Legislators from Districts 16 and 18, which cover Bethesda and Chevy Chase, and District 14, which covers Burtonsville and much of East County, worked on the proposal since the controversy started.
Madaleno said they plan to include the bill in a list of Montgomery County-focused legislation that will be the subject of a November public hearing in Rockville. If the bill gets backing from the county’s full delegation, as expected, it would be introduced when the General Assembly starts in January.
The bill would identify the Burtonsville and Chevy Chase sites as the two extra early voting sites. Madaleno said he doesn’t think the BOE would have time to consider locations for the two extra sites before April 14, when early voting for the primary begins.
Madaleno said the original state law that allowed early voting designated specific sites, before a change allowed local election boards to pick the sites.
He said the two extra sites would likely cost around $50,000. It’s unclear at this point whether the state or county would provide the funding.
“I don’t mean to diminish the importance of $50,000, but within the context of one government with a budget that exceeds $4 billion and one with a budget that exceeds $30 billion, you would think that we’d be able to find $50,000 to give more people the chance to vote,” Madaleno said, “which seems like an important expenditure in a democratic society.”
Democrats were dismayed at the BOE’s decision to replace the voting sites.

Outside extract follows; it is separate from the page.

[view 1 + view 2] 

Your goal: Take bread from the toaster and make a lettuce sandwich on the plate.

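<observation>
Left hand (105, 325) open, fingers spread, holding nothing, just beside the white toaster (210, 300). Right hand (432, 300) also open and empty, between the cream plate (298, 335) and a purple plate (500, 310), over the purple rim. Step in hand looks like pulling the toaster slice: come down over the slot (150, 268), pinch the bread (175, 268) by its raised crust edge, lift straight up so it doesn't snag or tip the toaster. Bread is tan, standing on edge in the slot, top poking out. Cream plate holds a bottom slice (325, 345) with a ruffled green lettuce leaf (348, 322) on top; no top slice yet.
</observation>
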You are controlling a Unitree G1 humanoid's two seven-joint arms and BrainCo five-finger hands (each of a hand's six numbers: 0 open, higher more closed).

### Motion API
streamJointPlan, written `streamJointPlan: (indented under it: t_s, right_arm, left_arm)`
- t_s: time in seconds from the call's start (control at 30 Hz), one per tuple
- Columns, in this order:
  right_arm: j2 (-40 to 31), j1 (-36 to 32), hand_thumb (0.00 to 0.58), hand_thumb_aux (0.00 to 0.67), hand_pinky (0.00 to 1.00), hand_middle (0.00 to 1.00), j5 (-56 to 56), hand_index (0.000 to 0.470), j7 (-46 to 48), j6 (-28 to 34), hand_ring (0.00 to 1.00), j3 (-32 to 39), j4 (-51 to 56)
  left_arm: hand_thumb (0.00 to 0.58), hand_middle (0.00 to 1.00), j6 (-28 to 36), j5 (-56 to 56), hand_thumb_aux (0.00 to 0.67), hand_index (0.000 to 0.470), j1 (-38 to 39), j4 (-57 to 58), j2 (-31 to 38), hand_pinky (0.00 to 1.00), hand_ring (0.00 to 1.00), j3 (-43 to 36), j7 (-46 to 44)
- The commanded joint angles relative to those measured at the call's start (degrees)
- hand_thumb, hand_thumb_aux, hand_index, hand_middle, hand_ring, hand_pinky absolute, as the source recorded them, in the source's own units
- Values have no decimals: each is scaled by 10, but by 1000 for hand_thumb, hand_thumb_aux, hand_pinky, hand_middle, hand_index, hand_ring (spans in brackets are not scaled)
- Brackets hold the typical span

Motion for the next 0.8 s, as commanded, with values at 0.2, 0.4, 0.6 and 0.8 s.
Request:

It left the Silver Spring Civic Building as the county’s only early voting site inside the Capital Beltway or east of the Route 29 corridor.
Some in Bethesda were especially disappointed that the BOE decision meant no early voting site within close proximity of downtown Bethesda, the county’s largest employment center and one of its most dense population centers.
Many in Burtonsville and Silver Spring said the replacement of the Burtonsville site, which was one of the most popular early voting locations in 2014, was meant to make it more difficult for the area’s large black population to vote.
Madaleno and other state legislators are set to join County Council member Nancy Navarro Thursday in Rockville in a press conference to announce the bill.
The press conference will follow a hearing of the Navarro-led Council Government Operations and Fiscal Policy Committee in which all five members of the BOE are expected to appear to discuss why they chose to replace the Burtonsville and Chevy Chase sites.